20.05.2010 Wirtschaftsrecht

OGH: Widerruf der Bestellung zum Vorstandsmitglied durch den Aufsichtsrat aus wichtigen Gründen - Entziehung des Vertrauens durch die Hauptversammlung und offenbar unsachliche Gründe iSd § 75 Abs 4 AktG

Ein "offenbar unsachlicher" Grund liegt auch dann nicht vor, wenn zwar objektiv keine grobe Pflichtverletzung oder Unfähigkeit zur ordnungsgemäßen Geschäftsführung vorliegt, die Hauptversammlung aber bereits wegen nicht von vornherein als unberechtigt erkennbarer Verdachtsmomente das Risiko nicht eingehen will, die betreffende Person weiter mit einer Vorstandsfunktion zu betrauen


Schlagworte: Gesellschaftsrecht, Aktienrecht, Widerruf der Bestellung zum Vorstandsmitglied durch Aufsichtsrat, wichtige Gründe, Entziehung des Vertrauens durch Hauptversammlung, offenbar unsachliche Gründe
Gesetze:

§ 75 Abs 4 AktG

GZ 1 Ob 190/09m, 29.01.2010

OGH: § 75 Abs 4 AktG ermöglicht den Widerruf der Bestellung zum Vorstandsmitglied durch den Aufsichtsrat aus wichtigen Gründen. Nach Satz 2 der genannten Bestimmung ist ein solcher Grund namentlich grobe Pflichtverletzung, Unfähigkeit zur ordnungsgemäßen Geschäftsführung oder Entziehung des Vertrauens durch die Hauptversammlung, es sei denn, dass das Vertrauen aus offenbar unsachlichen Gründen entzogen worden ist.

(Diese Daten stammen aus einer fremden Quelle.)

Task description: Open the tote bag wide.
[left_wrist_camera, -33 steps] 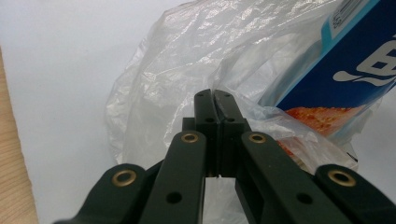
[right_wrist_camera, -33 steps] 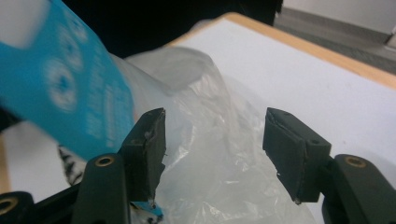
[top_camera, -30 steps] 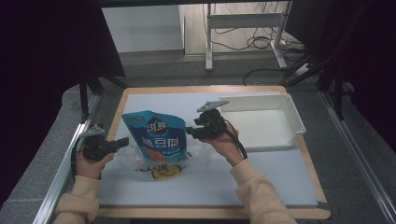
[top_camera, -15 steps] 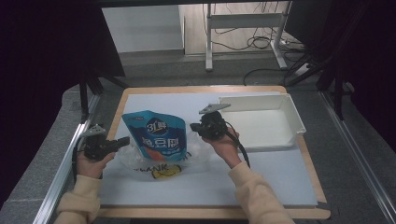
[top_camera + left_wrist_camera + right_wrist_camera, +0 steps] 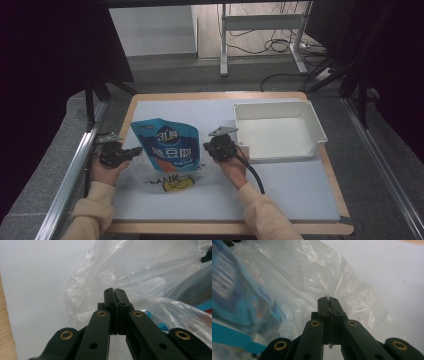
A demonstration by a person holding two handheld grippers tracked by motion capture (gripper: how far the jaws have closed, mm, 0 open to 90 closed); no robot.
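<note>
A blue refill pouch stands partly inside a clear plastic bag with a yellow smiley print, on the white mat. My left gripper is at the bag's left edge, shut on a fold of the film. In the left gripper view the jaws are pressed together with the clear bag bunched around their tips and the blue pouch beyond. My right gripper holds the bag's right edge. In the right gripper view it is shut on the film, with the pouch at left.
A white tray stands on the mat to the right of my right hand. The wooden table edge frames the white mat. Metal rails run along both sides of the table.
Both hands have sunk toward the mat with the bag, and the pouch sits lower. The right gripper has come down closer to the pouch's right side.
</note>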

Ein solcher "offenbar unsachlicher" Grund liegt auch dann nicht vor, wenn zwar - wie hier - objektiv keine grobe Pflichtverletzung oder Unfähigkeit zur ordnungsgemäßen Geschäftsführung vorliegt, die Hauptversammlung aber bereits wegen nicht von vornherein als unberechtigt erkennbarer Verdachtsmomente das Risiko nicht eingehen will, die betreffende Person weiter mit einer Vorstandsfunktion zu betrauen. Von einer "offenbar" unsachlichen Motivation kann insbesondere nicht gesprochen werden, wenn ein Vertrauensentzug seiner sachlichen Berechtigung nach etwa auch zweifelhaft ist; er darf nur nicht willkürlich sein. Unsachlich ist der Vertrauensentzug dann, wenn er nur ein Vorwand für die willkürliche Zurücksetzung des Vorstandsmitglieds ist, dessen Geschäftsführung so geartet ist, dass die Hauptversammlung ihr Vertrauen zu ihm in Wahrheit gar nicht verloren haben konnte, oder wenn der Vertrauensentzug nur zum Vorwand der Abberufung dient oder willkürlich, haltlos oder wegen der damit verfolgten Zwecke sittenwidrig oder sonstwie, etwa wegen Verstoßes gegen Treu und Glauben, rechtswidrig ist.

Eine solche Situation liegt nicht vor, war doch insbesondere ein umfangreiches Beweisverfahren erforderlich, um zu klären, ob und inwieweit bestimmte Geschäftsführungshandlungen des Klägers iZm den überprüften Geschäftsfällen wirklich bedenklich waren oder nur auf den ersten Blick bedenklich erschienen. Das Vorliegen unsachlicher Motive wäre auch vom Kläger zu beweisen gewesen, was ihm nicht gelungen ist.